Mélo flamboyant
Chouette, un film pakistanais, se dit in petto votre Jipéhel préféré ! C’est même le 1er film pakistanais présenté à Cannes. Autrement dit, du cinéma d’ailleurs, c’est incontournable. Mais quand on sait que le cinéaste de ce petit bijou, Saim Sadiq, a reçu le Prix du Jury dans la catégorie Un Certain Regard, plus aucune hésitation n’est permise. A Lahore, Haider et son épouse, cohabitent avec la famille de son frère au grand complet. Dans cette maison où chacun vit sous le regard des autres, Haider est prié de trouver un emploi et de devenir père. Le jour où il déniche un petit boulot dans un cabaret, il tombe sous le charme de Biba, danseuse sensuelle et magnétique. Alors que des sentiments naissent, Haider se retrouve écartelé entre les injonctions qui pèsent sur lui et l’irrésistible appel de la liberté. 126 minutes qu’on ne voit pas passer, tant le drame et la romance se mêlent avec grâce et naturel dans les quartiers populaires de Lahore, - entre et 11 et 13 millions d’habitants, ce qui, en Inde, en fait une ville moyenne -. Dépaysement et émotion garantis.

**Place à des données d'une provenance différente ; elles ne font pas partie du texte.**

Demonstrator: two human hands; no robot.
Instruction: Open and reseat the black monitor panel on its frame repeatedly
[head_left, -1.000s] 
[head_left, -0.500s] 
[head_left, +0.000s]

Pour un 1er film, c’est gonflé. Car, rappelons-le, nous sommes au Pakistan, royaume du patriarcat, un pays où d'immenses progrès sont attendus dans une société qui vit encore sur des lois non écrites, datant des siècles passés. Joyland est le nom d’un authentique parc d’attractions de Lahore, un havre de paix, une parenthèse enchantée hors des devoirs de la vie quotidienne. Grâce à une structure narrative qui gagne en ambition et en complexité, le film accorde autant d’importance aux deux amoureux ainsi, et c’est plus inattendu, qu’à la femme du héros. Cette histoire d’amour pourrait avoir l’air convenue mais le regard que Sadiq, lui-même homosexuel, pose sur ses personnages est nuancé et contemporain. Ce qui frappe c’est l’équilibre parfait entre moments légers, voire euphoriques, et épisodes très dramatiques, sans que jamais le fil narratif ne soit rompu, le tout sublimé par un esthétisme raffiné et la richesse du récit. Un incontournable qui sortira sur nos écrans le 20 décembre.
Ali Junejo est un merveilleux acteur – que je découvre comme vous -, et il sait nous faire partager tous les sentiments contradictoires qui le traversent durant cette romance dramatique. Mais la grande triomphatrice, dans ce casting impeccable, reste Alina Khan, par sa flamboyance, son talent de danseuse et sa capacité à assumer sa transsexualité dans un pays où, de toute évidence, ça ne doit pas être facile tous les jours. Ajoutons les noms de Rasti Farooq, Sarwat Gilani ou Sania Saeed, tous épatants. Ce bijou venu d’ailleurs a également obtenu la Queer Palm. Vaut vraiment le voyage.